The bit I don’t understand is whether I should set up the identity “git” as a user. Typing git@[ip address] seems to me that the server should recognise git as an ordinary user. I have of course tried using the only two authorised users, i.e. admin and my own login. But I normally have admin disabled and wouldn’t use it normally. Just thought it was worth a try.

I have also changed my password to make sure I know that I am typing it correctly when prompted. I am sure it’s not the password that’s keeping me out though.

Roger

The container Gitea is running in does have a user “git.” You can log into a shell in the running container using portainer, look in the /etc/passwd file and see the git “user” defined. But you should not need to worry about that at all and tampering with it will lead to no good.

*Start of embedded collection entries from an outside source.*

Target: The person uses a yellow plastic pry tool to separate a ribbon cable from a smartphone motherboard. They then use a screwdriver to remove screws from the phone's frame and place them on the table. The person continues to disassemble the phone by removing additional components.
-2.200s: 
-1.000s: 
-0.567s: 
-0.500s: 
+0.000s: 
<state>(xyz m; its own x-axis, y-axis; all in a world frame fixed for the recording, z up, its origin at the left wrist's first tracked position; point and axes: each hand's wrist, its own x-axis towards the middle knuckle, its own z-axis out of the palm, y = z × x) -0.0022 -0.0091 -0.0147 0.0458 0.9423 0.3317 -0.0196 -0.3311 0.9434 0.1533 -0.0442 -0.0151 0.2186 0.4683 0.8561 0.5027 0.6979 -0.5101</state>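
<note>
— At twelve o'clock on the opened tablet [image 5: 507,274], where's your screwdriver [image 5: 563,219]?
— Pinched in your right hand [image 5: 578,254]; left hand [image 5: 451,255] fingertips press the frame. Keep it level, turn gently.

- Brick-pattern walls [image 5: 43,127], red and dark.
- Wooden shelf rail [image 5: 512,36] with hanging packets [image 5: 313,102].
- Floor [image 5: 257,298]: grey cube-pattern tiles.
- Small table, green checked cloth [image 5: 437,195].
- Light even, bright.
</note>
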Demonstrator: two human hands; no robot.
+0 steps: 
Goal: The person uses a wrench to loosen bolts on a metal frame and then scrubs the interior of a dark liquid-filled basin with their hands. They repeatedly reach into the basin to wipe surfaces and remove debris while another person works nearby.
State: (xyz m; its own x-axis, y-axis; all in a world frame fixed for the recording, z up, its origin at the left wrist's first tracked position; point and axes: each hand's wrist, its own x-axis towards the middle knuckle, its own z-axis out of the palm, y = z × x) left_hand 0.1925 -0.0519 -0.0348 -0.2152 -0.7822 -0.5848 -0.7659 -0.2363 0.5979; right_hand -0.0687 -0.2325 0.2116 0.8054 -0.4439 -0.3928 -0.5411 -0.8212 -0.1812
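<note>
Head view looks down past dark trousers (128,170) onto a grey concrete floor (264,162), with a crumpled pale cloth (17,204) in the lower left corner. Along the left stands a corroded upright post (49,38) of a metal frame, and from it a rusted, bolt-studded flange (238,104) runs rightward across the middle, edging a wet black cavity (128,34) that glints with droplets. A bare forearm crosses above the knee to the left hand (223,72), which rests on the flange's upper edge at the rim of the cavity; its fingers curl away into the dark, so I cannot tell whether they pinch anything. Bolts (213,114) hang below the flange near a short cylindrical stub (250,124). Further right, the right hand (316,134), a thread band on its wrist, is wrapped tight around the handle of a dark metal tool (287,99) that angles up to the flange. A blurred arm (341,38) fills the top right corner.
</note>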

You might try disabling SSL to see if that is your problem. Do this on your local system:

git config --global http.sslVerify false

Try accessing a repo. If it works you at least know that SSL is the source of the problem. Do make sure to re enable SSL:

git config --global http.sslVerify true

You can see how your local git is configured for SSL with:

git config --global http.sslBackend

The output could be empty or “openssl”, “schannel” (or maybe “gnutils”). From here you can try a few things.

If your sslbackend in one of the above, try the other. e.g. if it is “openssl” try:

git config --global http.sslBackend schannel

You can try unsetting the backend:

git config --global --unset http.sslBackend

If none of that works, be sure to return sslBackend to the original setting.

I’m traveling so can’t view my local server but maybe some of that will work.